Stored data =>
=====

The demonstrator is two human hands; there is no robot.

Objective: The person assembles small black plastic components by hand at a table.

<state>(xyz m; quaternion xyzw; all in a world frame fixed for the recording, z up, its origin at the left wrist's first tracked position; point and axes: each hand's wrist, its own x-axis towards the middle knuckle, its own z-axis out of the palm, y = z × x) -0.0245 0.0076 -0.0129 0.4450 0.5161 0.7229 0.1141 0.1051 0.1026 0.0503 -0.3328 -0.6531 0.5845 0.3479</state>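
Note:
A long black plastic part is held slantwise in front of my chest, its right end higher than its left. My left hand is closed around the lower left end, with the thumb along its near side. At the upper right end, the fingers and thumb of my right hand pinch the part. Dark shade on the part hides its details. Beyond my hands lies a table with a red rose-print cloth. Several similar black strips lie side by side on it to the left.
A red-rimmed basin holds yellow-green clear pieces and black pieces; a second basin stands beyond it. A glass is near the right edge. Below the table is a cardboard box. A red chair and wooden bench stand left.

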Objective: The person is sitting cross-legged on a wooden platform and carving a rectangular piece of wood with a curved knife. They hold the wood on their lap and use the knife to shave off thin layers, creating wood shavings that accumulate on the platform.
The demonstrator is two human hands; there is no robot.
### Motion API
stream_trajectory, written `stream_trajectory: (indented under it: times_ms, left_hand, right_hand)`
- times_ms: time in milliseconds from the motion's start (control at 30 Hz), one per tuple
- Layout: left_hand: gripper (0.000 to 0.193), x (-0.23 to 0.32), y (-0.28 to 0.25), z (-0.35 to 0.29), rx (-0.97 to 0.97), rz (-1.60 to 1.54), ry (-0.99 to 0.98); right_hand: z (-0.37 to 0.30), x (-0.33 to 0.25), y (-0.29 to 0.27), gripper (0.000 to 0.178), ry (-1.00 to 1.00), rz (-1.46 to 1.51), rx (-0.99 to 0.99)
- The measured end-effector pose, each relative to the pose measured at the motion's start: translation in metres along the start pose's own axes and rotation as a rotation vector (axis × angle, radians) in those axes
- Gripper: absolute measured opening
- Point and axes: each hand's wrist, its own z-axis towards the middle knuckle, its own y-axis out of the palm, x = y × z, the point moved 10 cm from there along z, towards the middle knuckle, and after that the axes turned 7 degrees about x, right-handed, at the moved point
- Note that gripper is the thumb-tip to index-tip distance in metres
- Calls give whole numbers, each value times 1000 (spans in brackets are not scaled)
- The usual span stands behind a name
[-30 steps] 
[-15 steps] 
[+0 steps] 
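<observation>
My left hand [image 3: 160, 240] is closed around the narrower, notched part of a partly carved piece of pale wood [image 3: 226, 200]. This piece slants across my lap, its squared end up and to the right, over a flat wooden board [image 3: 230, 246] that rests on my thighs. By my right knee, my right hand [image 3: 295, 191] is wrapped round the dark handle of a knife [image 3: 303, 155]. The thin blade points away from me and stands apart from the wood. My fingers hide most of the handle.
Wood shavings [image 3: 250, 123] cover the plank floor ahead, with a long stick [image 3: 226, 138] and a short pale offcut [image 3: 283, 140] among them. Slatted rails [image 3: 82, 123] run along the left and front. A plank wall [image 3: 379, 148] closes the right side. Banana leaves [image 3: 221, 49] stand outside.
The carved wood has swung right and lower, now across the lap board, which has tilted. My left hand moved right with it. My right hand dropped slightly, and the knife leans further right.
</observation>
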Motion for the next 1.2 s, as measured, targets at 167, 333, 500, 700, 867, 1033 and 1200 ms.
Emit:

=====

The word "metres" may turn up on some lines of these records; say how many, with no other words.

2